What Is Variable Expressivity?
Variable expressivity is a biological phenomenon in which people with identical genetic conditions have significant variability in their disease severity, onset, and symptoms. For example, some individuals have severe symptoms that affect their activities of daily living, whereas other individuals see their symptoms as a minor nuisance. Variable expressivity is common in eye conditions such as Best Disease and congenital glaucoma.
- Variable expressivity means that people with the same genetic disease can have different disease severity.

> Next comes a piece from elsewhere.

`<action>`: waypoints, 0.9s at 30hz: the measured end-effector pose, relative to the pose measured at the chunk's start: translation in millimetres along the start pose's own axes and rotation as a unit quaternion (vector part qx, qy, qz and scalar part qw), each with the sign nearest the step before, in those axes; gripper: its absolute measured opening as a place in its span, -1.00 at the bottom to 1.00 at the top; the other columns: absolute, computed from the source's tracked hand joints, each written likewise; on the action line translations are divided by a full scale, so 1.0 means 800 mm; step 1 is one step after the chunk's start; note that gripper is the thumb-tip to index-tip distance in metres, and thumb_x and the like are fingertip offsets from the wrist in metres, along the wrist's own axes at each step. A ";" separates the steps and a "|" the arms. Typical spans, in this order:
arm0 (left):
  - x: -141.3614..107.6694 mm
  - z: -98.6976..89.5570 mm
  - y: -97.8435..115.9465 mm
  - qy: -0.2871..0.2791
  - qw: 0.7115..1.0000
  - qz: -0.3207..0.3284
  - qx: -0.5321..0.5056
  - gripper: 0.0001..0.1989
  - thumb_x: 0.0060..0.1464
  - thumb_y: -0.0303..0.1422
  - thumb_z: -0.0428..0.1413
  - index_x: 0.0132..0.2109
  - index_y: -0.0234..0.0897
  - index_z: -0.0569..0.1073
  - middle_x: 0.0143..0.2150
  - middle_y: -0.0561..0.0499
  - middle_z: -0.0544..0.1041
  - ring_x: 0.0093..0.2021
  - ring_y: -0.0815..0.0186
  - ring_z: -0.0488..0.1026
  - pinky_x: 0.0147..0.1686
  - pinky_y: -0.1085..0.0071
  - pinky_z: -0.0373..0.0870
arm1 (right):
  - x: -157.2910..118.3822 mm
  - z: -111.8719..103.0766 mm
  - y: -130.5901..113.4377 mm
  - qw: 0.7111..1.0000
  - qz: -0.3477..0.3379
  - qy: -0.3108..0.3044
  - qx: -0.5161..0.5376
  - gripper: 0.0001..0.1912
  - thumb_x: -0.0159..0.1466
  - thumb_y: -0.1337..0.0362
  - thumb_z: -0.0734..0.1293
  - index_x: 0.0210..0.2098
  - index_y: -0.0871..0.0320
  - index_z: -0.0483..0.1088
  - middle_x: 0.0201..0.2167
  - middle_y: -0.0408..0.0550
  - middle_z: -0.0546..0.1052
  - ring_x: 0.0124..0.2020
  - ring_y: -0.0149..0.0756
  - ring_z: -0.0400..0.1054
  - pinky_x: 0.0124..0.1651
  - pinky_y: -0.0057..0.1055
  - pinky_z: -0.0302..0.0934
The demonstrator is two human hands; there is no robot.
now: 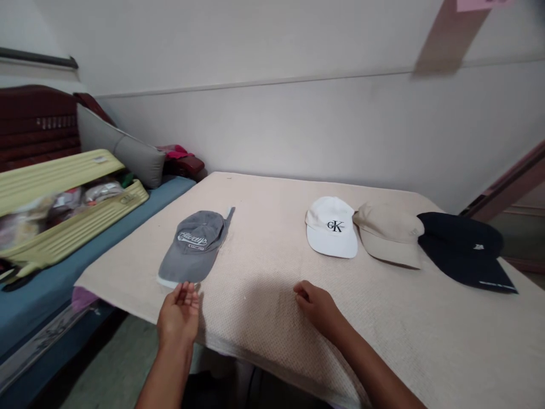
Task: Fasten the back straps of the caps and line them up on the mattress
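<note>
A grey baseball cap (198, 238) with white lettering lies on the left part of the cloth-covered table (264, 227), its brim toward me. At the brim's front edge is my left hand (181, 309), palm turned up and fingers loosely bent and apart; whether the fingertips touch the brim I cannot tell. My right hand (317, 307) hovers over or rests on the cloth near the middle, its fingers curled in with nothing seen in them. Beyond it lies a white cap (332, 227) with black "CK" letters.
Right of the white cap, a beige cap (388, 236) and a dark navy cap (466, 250) lie in a row, edges meeting. On the left, a blue-covered bed (170, 190) holds a grey pillow (128, 150) and an opened yellow case (85, 221) with bagged items. A wall (264, 130) stands behind.
</note>
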State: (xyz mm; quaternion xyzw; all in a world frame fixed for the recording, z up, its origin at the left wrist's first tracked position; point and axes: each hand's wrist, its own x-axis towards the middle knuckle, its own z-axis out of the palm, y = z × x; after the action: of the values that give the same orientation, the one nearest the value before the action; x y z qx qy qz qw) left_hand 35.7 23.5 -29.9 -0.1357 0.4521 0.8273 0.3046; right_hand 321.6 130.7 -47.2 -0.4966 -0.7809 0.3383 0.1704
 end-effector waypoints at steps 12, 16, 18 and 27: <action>0.007 0.043 -0.005 -0.071 0.997 0.003 0.017 -0.82 0.08 -0.52 -0.02 -0.48 -0.31 0.31 -0.58 0.09 0.38 -0.50 0.44 0.45 -0.55 0.60 0.37 | -0.002 0.004 -0.003 1.000 -0.012 0.009 -0.016 -0.89 0.16 0.37 0.16 -0.39 0.16 0.31 -0.47 -0.09 0.45 -0.43 -0.34 0.27 -0.38 -0.43 -0.02; 0.011 0.060 -0.015 -0.118 0.991 -0.018 0.052 -0.85 0.06 -0.49 0.07 -0.46 -0.30 0.29 -0.64 0.16 0.29 -0.70 0.49 0.26 -0.75 0.62 0.18 | -0.001 0.005 -0.002 1.000 -0.014 0.014 -0.019 -0.89 0.15 0.38 0.16 -0.39 0.16 0.31 -0.47 -0.10 0.44 -0.43 -0.34 0.27 -0.38 -0.43 -0.02; 0.008 0.066 -0.019 -0.139 0.988 -0.016 0.061 -0.85 0.01 -0.52 0.10 -0.44 -0.29 0.28 -0.64 0.18 0.27 -0.72 0.50 0.23 -0.77 0.63 0.13 | -0.001 0.005 -0.002 1.000 -0.015 0.013 -0.016 -0.88 0.14 0.39 0.16 -0.39 0.16 0.32 -0.47 -0.10 0.45 -0.43 -0.34 0.27 -0.38 -0.43 -0.02; -0.077 0.064 -0.060 -0.289 0.952 -0.038 0.090 -0.85 -0.11 -0.47 0.23 -0.41 -0.32 0.38 -0.52 0.10 0.41 -0.52 0.42 0.37 -0.54 0.51 0.32 | 0.003 -0.003 -0.006 0.984 0.043 -0.013 0.170 -0.90 0.14 0.29 0.24 -0.41 0.19 0.36 -0.45 -0.04 0.47 -0.40 -0.31 0.31 -0.33 -0.39 0.09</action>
State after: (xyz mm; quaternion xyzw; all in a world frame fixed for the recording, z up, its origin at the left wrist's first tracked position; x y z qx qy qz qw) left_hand 116.8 62.1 -2.6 0.1201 0.4118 0.7746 0.4647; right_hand 318.6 132.5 -42.3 -0.4895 -0.6921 0.4793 0.2272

- Variable expressivity can cause differences in the age of onset, clinical course, symptoms, and outcomes of the disease.

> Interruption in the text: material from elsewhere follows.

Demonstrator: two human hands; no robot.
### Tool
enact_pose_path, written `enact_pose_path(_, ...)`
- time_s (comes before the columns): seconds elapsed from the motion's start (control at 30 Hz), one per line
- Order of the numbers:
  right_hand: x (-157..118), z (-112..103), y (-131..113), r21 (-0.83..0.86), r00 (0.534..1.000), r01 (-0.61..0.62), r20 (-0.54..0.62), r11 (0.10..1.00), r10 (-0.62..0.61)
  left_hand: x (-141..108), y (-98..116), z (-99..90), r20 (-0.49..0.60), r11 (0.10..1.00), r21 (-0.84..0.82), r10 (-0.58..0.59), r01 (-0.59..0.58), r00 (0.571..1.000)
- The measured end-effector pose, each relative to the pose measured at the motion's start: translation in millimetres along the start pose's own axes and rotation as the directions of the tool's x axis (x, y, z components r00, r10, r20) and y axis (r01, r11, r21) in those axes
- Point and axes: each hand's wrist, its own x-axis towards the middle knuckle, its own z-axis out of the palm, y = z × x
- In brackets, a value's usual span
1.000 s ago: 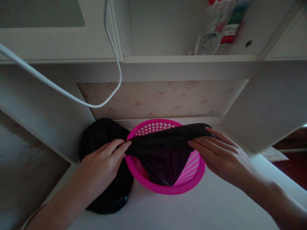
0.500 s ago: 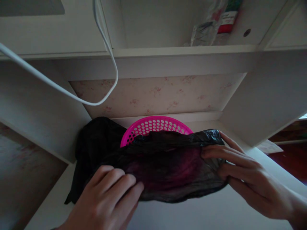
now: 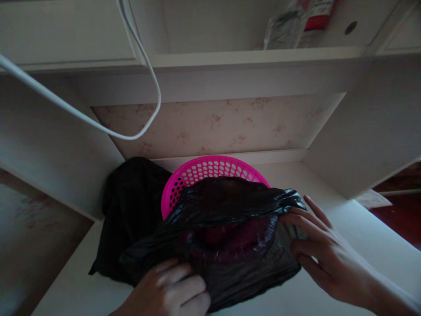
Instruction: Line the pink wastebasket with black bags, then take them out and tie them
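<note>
The label (image 3: 320, 9) at upper right is too blurred for me to read. My left hand (image 3: 174, 287), lower centre, is curled tight on the black bag (image 3: 243, 278); my right hand (image 3: 329, 254) pinches its right edge. The bag gapes over the pink basket (image 3: 199, 169) at centre, pink showing through its film.

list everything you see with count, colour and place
desk: 1, white, underneath
perforated basket: 1, pink, on desk
plastic bag: 1, black, over basket's near side
bundle: 1, black, left of basket
cable: 1, white, upper left
shelving unit: 1, white, above
plastic packet: 1, clear, upper shelf
labelled container: 1, red-white, beside packet
sheet: 1, whitish, right
surface: 1, reddish, far right
wallpaper: 2 areas, pinkish, back, lower left
left hand: 1, bare, gripping bag
right hand: 1, bare, gripping bag
</note>
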Motion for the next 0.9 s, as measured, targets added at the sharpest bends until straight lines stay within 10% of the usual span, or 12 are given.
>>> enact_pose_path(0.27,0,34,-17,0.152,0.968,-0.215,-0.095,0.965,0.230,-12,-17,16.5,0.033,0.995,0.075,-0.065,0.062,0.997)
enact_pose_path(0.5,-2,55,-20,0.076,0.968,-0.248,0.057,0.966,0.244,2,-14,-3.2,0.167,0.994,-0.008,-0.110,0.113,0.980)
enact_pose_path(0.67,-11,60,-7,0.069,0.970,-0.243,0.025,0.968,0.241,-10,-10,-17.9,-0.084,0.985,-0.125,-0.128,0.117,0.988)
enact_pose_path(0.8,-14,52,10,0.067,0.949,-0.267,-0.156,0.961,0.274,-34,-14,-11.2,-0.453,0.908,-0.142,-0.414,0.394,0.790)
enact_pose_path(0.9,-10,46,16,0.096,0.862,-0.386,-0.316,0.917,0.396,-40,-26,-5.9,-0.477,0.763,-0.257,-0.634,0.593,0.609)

- Prominent eye diseases that have variable expressivity are congenital glaucoma, Fuchs’ endothelial dystrophy, and Best Disease.
moisturize your skin,
what about your eyes?
Understanding Variable Expressivity
Variable expressivity describes the phenomenon that for certain hereditary diseases, people with the disease can have different severity of disease. One person may have no symptoms while someone else has severe symptoms, although the genetic mutation is identical in both people. In variable expressivity, the same genotype can cause a wide variety of clinical symptoms across the spectrum.
Incomplete penetrance is the opposite concept of variable expressivity. Incomplete penetrance means that there is absence of clinical disease in people with a known disease-causing genotype. Incomplete penetrance measures the presence or absence of a disease while variable expressivity measures the severity of a disease.
Variable expressivity examples include:
- Different age of disease onset
- Different clinical course of the disease
- Different symptoms
- Different outcome, such as extent of visual impairment
Disorders Related To Variable Expressivity
- Primary Congenital Glaucoma
- Glaucoma is an eye disease that causes degeneration of the optic nerve, and visual field loss. Congenital glaucoma causes blindness in children younger than 3 years old.
- The CYP1B1 gene is implicated in congenital glaucoma. The prognosis for patients with this genetic mutation is variable. Some children may have good vision while others go blind.
- Fuchs’ Endothelial Dystrophy
- TCF4 mutations cause Fuchs’ endothelial dystrophy, a genetic disease that causes slowly progressive cloudy vision from loss of corneal endothelial cells.
- Some people with Fuchs’ dystrophy will have no symptoms, while others will see glare, halos around lights, and have reduced vision.
- Best Disease
- The mutation of the BEST1 gene causes this eye disease, where there is toxic lipofuscin accumulation in the retina. Due to variable expressivity, onset of this disease varies from 3 to 15 years old.
- Leber Hereditary Optic Neuropathy
- Mutations in RPE65 cause this disease, involving blurry central vision in one eye. Although some people with this disease have no systemic involvement, others will also have cardiac issues and muscle weakness.
- X-Linked Retinoschisis
- Mutations in the RS1 gene cause X-linked retinoschisis, loss of central and peripheral vision due to degeneration of the retina. Some people with this disease have poor outcomes due to retinal detachment and vitreous hemorrhage, while others have 20/20 vision throughout their lifetime.
- Duane’s Syndrome
- Duane’s retraction syndrome is a congenital strabismus syndrome that causes eye misalignment from birth. The CHN1 gene is implicated in this disease. Children who are affected may have double vision and permanently reduced vision, whereas other children may only have an eye turn.